## Stored data
■ ■ ■ ■ ■ ■ ■
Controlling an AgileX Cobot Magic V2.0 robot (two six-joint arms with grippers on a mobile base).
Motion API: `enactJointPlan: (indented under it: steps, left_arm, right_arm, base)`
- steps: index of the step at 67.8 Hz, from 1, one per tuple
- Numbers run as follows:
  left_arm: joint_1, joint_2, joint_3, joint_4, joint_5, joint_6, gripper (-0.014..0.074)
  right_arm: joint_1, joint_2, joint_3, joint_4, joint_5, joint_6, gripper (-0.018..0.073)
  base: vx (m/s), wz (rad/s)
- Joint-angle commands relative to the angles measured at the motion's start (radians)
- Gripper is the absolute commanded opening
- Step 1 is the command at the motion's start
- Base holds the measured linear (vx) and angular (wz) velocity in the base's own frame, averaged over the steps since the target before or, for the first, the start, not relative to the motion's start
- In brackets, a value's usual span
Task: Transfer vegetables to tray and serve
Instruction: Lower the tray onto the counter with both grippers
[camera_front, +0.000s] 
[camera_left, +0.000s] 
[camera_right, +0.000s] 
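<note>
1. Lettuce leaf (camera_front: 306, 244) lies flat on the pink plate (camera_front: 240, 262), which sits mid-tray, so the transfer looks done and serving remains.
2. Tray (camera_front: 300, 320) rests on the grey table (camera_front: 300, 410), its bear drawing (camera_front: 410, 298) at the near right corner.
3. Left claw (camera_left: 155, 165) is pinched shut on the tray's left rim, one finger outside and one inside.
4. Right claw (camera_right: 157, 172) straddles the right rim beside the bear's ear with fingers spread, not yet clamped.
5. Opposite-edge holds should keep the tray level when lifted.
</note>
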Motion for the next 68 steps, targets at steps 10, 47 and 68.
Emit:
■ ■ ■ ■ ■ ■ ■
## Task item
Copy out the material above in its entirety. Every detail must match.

## Answer to this problem
Controlling an AgileX Cobot Magic V2.0 robot (two six-joint arms with grippers on a mobile base).
Motion API: `enactJointPlan: (indented under it: steps, left_arm, right_arm, base)`
- steps: index of the step at 67.8 Hz, from 1, one per tuple
- Numbers run as follows:
  left_arm: joint_1, joint_2, joint_3, joint_4, joint_5, joint_6, gripper (-0.014..0.074)
  right_arm: joint_1, joint_2, joint_3, joint_4, joint_5, joint_6, gripper (-0.018..0.073)
  base: vx (m/s), wz (rad/s)
- Joint-angle commands relative to the angles measured at the motion's start (radians)
- Gripper is the absolute commanded opening
- Step 1 is the command at the motion's start
- Base holds the measured linear (vx) and angular (wz) velocity in the base's own frame, averaged over the steps since the target before or, for the first, the start, not relative to the motion's start
- In brackets, a value's usual span
Task: Transfer vegetables to tray and serve
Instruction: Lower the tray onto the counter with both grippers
[camera_front, +0.000s] 
[camera_left, +0.000s] 
[camera_right, +0.000s] 
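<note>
1. Lettuce leaf (camera_front: 306, 244) lies flat on the pink plate (camera_front: 240, 262), which sits mid-tray, so the transfer looks done and serving remains.
2. Tray (camera_front: 300, 320) rests on the grey table (camera_front: 300, 410), its bear drawing (camera_front: 410, 298) at the near right corner.
3. Left claw (camera_left: 155, 165) is pinched shut on the tray's left rim, one finger outside and one inside.
4. Right claw (camera_right: 157, 172) straddles the right rim beside the bear's ear with fingers spread, not yet clamped.
5. Opposite-edge holds should keep the tray level when lifted.
</note>
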Motion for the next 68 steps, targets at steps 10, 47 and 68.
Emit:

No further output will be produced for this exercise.